Bugün Tasvir-i Efkâr gazetesi ve ilk kurucusu Şinasi’den söz edeceğim
28 Haziran 1862’de İbrahim Şinasi tarafından Tasvir-i Efkâr gazetesi yayınlanmaya başlamıştı. Şinasi, 1865'te Fransa'ya gittikten sonra gazeteyi bir süre Namık Kemal çıkardı. O da Avrupa'ya gidince Recâîzâde Mahmud Ekrem yayınladı. Mayıs 1910'dan sonra gazete "Yeni Tasvîr-i Efkâr" adıyla Ebüzziya Tevfik tarafından devam ettirildi. 1925 yılına kadar yayınını sürdürdü. Kapatılmalarda adı Tevhîd-i Efkâr, Tenvîr-i Efkâr, İntihâb-ı Efkâr, Tefsîr-i Efkâr olarak değiştirilmişti. Başyazar Velid Ebüzziya olmuştu ama, 1920'de Malta'ya sürülünce gazete kapandı, 1921'de tekrar çıktı. 1925'te İstiklâl Mahkemesi'nce gazete kapatıldı.
Ziyad Ebüzziya 1940 yılında gazeteyi tekrar yayınladı. 1945'te gazete Tasvîr adıyla, Cihat Baban yönetiminde 1949'a kadar devam etti. Defalarca kapatıldı, mahkûm oldu. İktidarlara karşı eleştirel tutumuyla basın tarihinde yer aldı.
Şinasi, Ruslarla yapılan Şumnu Savaşında şehit düşen Bolulu bir topçu yüzbaşısının oğluydu. Anası onu okutabilmek için büyük zorluklara katlanmıştı. Ancak ilkokul düzeyine kadar okutabilmişti. Daha yukarısını okumaya, yoksullukları engel olmuştu. Zekiydi, yetenekliydi. İlkokul öğrenimi olmasına karşın, Tophane Kalemine memur olarak kabul edilmişti.

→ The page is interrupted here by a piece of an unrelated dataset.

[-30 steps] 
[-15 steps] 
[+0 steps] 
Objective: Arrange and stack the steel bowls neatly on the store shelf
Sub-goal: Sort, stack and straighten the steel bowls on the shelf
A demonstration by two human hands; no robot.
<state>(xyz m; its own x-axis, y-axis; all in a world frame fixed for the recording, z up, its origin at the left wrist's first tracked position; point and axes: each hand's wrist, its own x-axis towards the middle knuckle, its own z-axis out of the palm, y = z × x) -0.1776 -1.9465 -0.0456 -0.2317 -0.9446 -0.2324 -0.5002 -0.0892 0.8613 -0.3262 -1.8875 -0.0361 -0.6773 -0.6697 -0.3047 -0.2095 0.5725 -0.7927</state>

Okumak ve öğrenmek aşkıyla yanıp tutuşuyordu. Tophane kaleminde çalışan diğer katiplerden bir şeyler öğrenmeye çabalıyordu. Kısa zamanda Arapça ve Farsça’yı öğrendi. Bu yetmedi, Osmanlı hizmetine girmiş bir Fransız’ın peşine düşmüş ve bir süre sonra Fransızca’yı da öğrenmişti. Tam bir bilgi oburuydu.
Ülkede Tanzimat ilân edilmişti. Batıya ilk gönderilen iki Türk öğrencisinden biri o olmuştu. Büyük Reşit Paşa ile Paris’te öğrenciyken tanışmış ve onun yardımını görmüştü.
Henüz kırk beş yaşındayken, bundan tam 135 yıl önce dimağ yorgunluğunun yol açtığı beyin tümörü nedeniyle, 5 Ağustos 1826’da doğduğu İstanbul’da 13 Eylül 1871’de hayata gözlerini yumdu.
Şinasi, Fransa’da matematik, tarih, doğa ve toplumsal bilimlerle ilgilenmişti. Edebiyat ve dil konularındaki çalışmalarını sürdürdü. 1851'de Société Asiatique'e üye seçildi. 1854'te Paris dönüşünde bir süre Tophane Kalem’inde çalıştı. Batılılaşma hareketinin öncülüğünü yaparak dil, edebiyat ve düşünce yaşamının gelişmesinde etkili oldu. Meclis-i Maarif üyeliğine atandı. Encümen-i Daniş'te “ilimler akademisi” görev yaptı. Eğitim ve öğretim kurultayına sakalını keserek geldiği için üyelikten çıkarıldı.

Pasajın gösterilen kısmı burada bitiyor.